For this exercise, please reproduce the records below word for word, from the first line through the line with "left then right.".

(Data extracted from a collection)
# # # #

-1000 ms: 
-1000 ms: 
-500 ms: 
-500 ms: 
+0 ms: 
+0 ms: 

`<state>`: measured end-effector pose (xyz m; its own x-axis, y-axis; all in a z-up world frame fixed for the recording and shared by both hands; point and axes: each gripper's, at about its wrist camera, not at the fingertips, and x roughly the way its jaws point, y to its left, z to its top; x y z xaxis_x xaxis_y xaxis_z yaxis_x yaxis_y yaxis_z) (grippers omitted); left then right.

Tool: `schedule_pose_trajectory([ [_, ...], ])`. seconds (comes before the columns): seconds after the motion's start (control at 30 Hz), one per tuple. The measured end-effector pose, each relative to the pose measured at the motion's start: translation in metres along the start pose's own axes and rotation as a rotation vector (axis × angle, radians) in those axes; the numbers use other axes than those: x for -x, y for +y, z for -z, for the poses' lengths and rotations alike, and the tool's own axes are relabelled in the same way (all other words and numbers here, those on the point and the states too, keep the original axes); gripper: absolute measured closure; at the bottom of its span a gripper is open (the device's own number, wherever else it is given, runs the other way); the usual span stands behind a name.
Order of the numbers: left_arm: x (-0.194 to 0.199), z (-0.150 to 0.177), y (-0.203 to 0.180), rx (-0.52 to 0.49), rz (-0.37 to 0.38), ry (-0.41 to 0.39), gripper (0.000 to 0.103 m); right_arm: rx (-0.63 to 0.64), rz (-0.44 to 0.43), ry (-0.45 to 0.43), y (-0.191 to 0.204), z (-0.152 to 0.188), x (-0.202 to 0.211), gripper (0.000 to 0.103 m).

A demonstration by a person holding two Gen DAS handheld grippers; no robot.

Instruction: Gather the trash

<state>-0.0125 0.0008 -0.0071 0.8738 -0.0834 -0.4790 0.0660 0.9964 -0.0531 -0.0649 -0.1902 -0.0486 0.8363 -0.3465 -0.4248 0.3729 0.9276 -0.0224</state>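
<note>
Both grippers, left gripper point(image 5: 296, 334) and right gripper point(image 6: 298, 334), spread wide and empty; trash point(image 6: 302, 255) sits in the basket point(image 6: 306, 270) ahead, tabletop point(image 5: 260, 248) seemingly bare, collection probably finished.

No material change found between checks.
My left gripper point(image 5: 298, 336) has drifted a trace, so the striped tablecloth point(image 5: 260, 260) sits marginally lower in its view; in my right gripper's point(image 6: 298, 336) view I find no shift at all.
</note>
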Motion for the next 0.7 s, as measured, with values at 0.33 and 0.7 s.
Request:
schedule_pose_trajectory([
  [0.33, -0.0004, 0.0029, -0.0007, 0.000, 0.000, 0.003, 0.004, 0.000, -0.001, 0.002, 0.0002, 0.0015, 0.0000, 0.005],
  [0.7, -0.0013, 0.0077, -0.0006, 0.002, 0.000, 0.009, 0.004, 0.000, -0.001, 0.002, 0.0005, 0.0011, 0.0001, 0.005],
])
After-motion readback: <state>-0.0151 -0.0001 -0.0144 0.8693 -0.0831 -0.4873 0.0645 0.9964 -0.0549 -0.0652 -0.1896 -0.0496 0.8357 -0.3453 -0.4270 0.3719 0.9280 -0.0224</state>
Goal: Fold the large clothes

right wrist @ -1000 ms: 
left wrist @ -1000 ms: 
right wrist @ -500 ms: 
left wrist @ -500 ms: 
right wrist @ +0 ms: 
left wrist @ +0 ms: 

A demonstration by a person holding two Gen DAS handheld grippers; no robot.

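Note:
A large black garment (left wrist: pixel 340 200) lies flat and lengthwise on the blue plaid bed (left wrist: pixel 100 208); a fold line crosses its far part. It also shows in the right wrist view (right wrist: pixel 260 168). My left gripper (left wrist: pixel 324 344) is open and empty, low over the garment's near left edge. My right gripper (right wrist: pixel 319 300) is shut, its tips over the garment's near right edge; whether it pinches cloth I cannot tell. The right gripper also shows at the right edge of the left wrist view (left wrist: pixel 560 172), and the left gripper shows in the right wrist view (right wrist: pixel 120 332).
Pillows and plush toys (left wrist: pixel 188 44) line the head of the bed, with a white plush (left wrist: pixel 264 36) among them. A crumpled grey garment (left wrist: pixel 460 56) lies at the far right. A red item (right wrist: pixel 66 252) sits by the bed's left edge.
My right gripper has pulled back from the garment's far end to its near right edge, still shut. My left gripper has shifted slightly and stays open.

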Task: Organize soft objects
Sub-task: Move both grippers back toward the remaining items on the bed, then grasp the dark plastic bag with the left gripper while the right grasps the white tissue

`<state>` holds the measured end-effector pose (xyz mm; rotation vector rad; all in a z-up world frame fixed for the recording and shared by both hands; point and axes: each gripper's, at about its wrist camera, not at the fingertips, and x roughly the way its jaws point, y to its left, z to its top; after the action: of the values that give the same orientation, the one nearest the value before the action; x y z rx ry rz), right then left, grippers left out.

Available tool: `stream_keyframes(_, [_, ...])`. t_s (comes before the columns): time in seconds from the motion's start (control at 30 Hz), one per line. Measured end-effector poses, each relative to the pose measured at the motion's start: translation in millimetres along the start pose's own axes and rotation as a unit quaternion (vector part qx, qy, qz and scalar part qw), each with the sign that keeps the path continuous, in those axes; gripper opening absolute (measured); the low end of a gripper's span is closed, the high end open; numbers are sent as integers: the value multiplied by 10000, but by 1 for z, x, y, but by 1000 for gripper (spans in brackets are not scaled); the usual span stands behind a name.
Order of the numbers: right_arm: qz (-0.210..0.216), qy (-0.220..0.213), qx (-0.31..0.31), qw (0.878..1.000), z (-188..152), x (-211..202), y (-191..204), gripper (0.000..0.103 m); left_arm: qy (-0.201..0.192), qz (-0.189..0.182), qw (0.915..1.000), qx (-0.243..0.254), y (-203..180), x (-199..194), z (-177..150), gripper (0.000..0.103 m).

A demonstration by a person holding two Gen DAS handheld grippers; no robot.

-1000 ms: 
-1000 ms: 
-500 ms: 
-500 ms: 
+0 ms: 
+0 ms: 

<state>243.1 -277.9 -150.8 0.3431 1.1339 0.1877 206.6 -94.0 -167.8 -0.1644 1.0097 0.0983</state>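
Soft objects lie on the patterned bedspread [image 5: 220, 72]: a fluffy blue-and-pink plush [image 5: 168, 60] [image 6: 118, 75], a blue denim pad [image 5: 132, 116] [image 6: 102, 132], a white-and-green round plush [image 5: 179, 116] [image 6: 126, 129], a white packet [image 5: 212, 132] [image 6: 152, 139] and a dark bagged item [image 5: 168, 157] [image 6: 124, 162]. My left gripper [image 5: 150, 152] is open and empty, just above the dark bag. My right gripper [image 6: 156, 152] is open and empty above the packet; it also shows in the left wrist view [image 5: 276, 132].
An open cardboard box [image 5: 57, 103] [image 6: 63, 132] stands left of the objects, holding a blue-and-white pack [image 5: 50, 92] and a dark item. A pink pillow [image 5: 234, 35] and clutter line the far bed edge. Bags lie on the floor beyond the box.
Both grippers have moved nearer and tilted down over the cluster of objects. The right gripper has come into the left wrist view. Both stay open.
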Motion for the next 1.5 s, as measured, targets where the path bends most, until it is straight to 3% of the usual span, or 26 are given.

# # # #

Written answer —
-1000 ms: 
-1000 ms: 
-500 ms: 
-500 ms: 
+0 ms: 
+0 ms: 

`<state>`: measured end-effector pose (xyz m; its own x-axis, y-axis; all in a z-up world frame fixed for the recording and shared by both hands; point and axes: each gripper's, at about its wrist camera, not at the fingertips, and x roughly the way its jaws point, y to its left, z to its top; x y z xaxis_x xaxis_y xaxis_z yaxis_x yaxis_y yaxis_z) (grippers omitted); left then right.

With this, the output is complete.